== Recorded data ==

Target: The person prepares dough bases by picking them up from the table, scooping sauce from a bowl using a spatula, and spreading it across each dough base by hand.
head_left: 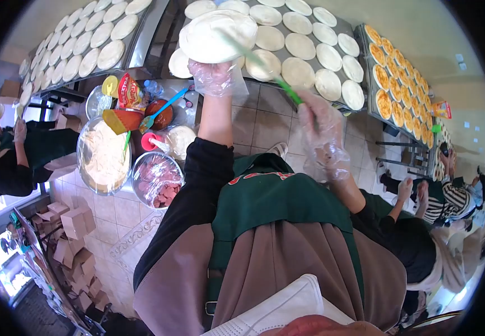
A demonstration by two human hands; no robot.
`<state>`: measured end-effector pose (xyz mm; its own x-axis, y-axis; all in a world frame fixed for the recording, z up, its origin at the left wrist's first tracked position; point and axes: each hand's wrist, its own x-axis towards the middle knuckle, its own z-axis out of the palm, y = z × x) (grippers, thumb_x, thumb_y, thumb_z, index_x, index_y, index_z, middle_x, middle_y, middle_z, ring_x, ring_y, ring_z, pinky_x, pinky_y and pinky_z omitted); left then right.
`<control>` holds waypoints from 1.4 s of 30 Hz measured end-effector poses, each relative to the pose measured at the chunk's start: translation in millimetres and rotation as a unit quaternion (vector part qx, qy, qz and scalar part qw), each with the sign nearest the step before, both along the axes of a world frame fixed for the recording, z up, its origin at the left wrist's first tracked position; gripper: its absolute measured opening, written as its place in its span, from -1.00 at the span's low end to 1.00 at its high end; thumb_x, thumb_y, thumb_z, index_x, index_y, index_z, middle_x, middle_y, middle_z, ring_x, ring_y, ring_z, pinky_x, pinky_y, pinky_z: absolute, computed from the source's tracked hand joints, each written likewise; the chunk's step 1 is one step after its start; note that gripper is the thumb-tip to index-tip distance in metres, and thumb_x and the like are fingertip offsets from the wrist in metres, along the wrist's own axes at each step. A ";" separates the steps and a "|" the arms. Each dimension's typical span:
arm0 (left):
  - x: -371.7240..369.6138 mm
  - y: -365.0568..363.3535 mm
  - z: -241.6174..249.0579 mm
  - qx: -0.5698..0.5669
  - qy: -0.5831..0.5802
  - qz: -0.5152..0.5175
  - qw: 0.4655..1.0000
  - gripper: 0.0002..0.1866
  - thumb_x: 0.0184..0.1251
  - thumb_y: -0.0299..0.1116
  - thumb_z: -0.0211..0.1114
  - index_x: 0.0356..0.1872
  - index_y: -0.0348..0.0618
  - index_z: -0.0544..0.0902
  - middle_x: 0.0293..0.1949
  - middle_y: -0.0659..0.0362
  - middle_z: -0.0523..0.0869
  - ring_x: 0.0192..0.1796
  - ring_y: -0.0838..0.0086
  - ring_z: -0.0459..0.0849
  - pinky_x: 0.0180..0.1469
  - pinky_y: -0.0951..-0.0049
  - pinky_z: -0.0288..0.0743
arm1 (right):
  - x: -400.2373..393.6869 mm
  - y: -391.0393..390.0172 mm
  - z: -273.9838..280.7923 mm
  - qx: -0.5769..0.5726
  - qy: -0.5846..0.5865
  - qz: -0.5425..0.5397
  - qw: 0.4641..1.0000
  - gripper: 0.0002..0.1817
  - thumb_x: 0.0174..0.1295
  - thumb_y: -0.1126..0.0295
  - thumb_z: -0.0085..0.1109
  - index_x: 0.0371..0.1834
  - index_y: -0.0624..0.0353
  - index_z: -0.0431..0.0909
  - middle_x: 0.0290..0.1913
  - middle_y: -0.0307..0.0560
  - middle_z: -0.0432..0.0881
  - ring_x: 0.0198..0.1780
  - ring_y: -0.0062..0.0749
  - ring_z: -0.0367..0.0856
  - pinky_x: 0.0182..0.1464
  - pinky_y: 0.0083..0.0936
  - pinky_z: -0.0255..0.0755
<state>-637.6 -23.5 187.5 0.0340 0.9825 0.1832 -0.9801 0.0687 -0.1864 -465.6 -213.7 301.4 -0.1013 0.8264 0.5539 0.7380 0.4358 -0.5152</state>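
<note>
Currently, left hand: our gloved left hand [217, 78] bears a pale dough round [217, 36] from below; the round hides most of the fingers, so we cannot tell how far open they are.
Right hand: our gloved right hand [321, 120] has its fingers closed around the green handle of a long tool [290, 92].
Tool head: we see the pale, motion-blurred end over the top of the dough round, but cannot tell whether it touches.
Dough round: we have it raised in front of us, above the near edge of the middle worktop [338, 31], where more pale rounds lie in rows.
Left worktop [141, 50]: we see further pale rounds.
Right side: we see rows of orange-topped rounds [382, 77].
Ingredients: to the left of our left forearm, we have a sauce bowl [170, 117] with a blue spatula [167, 106] in it, a red cup [150, 141], a yellow-and-red packet [130, 92], a large bowl [81, 168] of pale shreds and a film-covered bowl [182, 173] of pink chunks.
Others: we share the room with a person in a dark apron [41, 151] at far left and more people at right.
</note>
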 end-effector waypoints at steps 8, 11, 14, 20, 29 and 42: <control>70.9 -20.8 29.0 -0.043 0.198 0.060 0.977 -0.26 0.00 -0.14 0.57 0.18 -0.34 0.51 0.07 0.00 0.67 0.10 0.30 0.66 0.15 0.31 0.52 | 92.2 -7.7 22.6 -0.121 0.041 -0.202 0.971 -0.80 0.28 0.50 0.09 -0.06 0.18 0.60 -0.37 0.13 0.66 -0.34 -0.16 0.67 -0.24 -0.34 0.49; 107.9 -15.5 16.3 0.046 0.511 0.336 0.790 -0.33 0.06 -0.13 0.52 0.15 -0.33 0.54 0.05 -0.01 0.68 0.08 0.30 0.66 0.13 0.31 0.52 | 125.3 -6.7 20.6 -0.108 0.034 -0.197 0.974 -0.82 0.27 0.50 0.11 -0.10 0.19 0.62 -0.33 0.16 0.67 -0.33 -0.05 0.68 -0.26 -0.32 0.49; 141.5 -13.5 18.7 -0.030 0.319 0.129 0.938 -0.35 0.09 -0.13 0.49 0.14 -0.33 0.54 0.05 -0.02 0.68 0.08 0.28 0.66 0.13 0.30 0.53 | 154.3 -14.9 20.9 -0.134 -0.015 -0.200 0.970 -0.79 0.32 0.49 0.06 -0.03 0.23 0.59 -0.43 0.10 0.63 -0.39 -0.23 0.62 -0.26 -0.43 0.45; 218.7 10.5 6.0 0.140 0.641 0.399 0.641 -0.29 0.04 -0.53 0.44 0.28 -0.33 0.37 0.17 -0.04 0.57 0.15 0.24 0.62 0.15 0.19 0.61 | 217.9 -37.1 5.3 -0.183 0.056 -0.163 0.968 -0.80 0.25 0.54 0.09 -0.08 0.19 0.60 -0.33 0.16 0.67 -0.34 -0.01 0.67 -0.31 -0.28 0.45; 331.2 28.4 -38.3 0.047 0.353 0.035 0.934 -0.50 0.43 -0.22 0.01 0.32 -0.23 0.37 0.28 -0.03 0.48 0.30 0.11 0.49 0.22 0.04 0.53 | 316.4 -54.6 -19.7 -0.194 0.319 -0.233 0.898 -0.77 0.37 0.47 0.03 0.02 0.28 0.57 -0.46 -0.32 0.45 -0.45 -0.74 0.33 -0.40 -0.69 0.28; 510.5 148.2 -108.6 0.107 0.466 0.054 0.877 -0.38 -0.01 -0.49 0.45 0.16 -0.29 0.45 0.08 0.03 0.63 0.10 0.26 0.64 0.15 0.21 0.59 | 381.0 -4.0 -42.2 -0.216 0.475 -0.294 0.801 -0.70 0.43 0.40 -0.03 0.12 0.33 0.49 -0.44 -0.32 0.46 -0.51 -0.79 0.24 -0.48 -0.79 0.11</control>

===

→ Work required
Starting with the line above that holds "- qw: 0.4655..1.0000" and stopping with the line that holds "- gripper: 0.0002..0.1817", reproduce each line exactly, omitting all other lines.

→ Answer for this exercise
  - qw: 0.4655..1.0000
  - gripper: 0.0002..0.1866
  - thumb_x: 0.0184..0.1251
  - thumb_y: -0.0299..0.1116
  - thumb_z: -0.0211..0.1114
  - index_x: 0.0356..0.1872
  - index_y: -0.0348..0.0618
  - index_z: -0.0544..0.0902
  - middle_x: 0.0293..0.1949
  - middle_y: -0.0659..0.0362
  - middle_z: -0.0523..0.0869
  - ring_x: 0.0192..0.1796
  - ring_y: -0.0838..0.0086
  - ring_z: -0.0459..0.0849
  - pinky_x: 0.0180..0.1469
  - pinky_y: -0.0951..-0.0049
  - pinky_z: -0.0288..0.0743
arm1 (right):
  - x: -400.2373..393.6869 mm
  - y: -391.0393..390.0172 mm
  - z: -273.9838..280.7923 mm
  - qx: -0.5769..0.5726
  - qy: -0.5846..0.5865
  - qz: -0.5425..0.5397
  - qw: 0.4641..1.0000
  - gripper: 0.0002..0.1817

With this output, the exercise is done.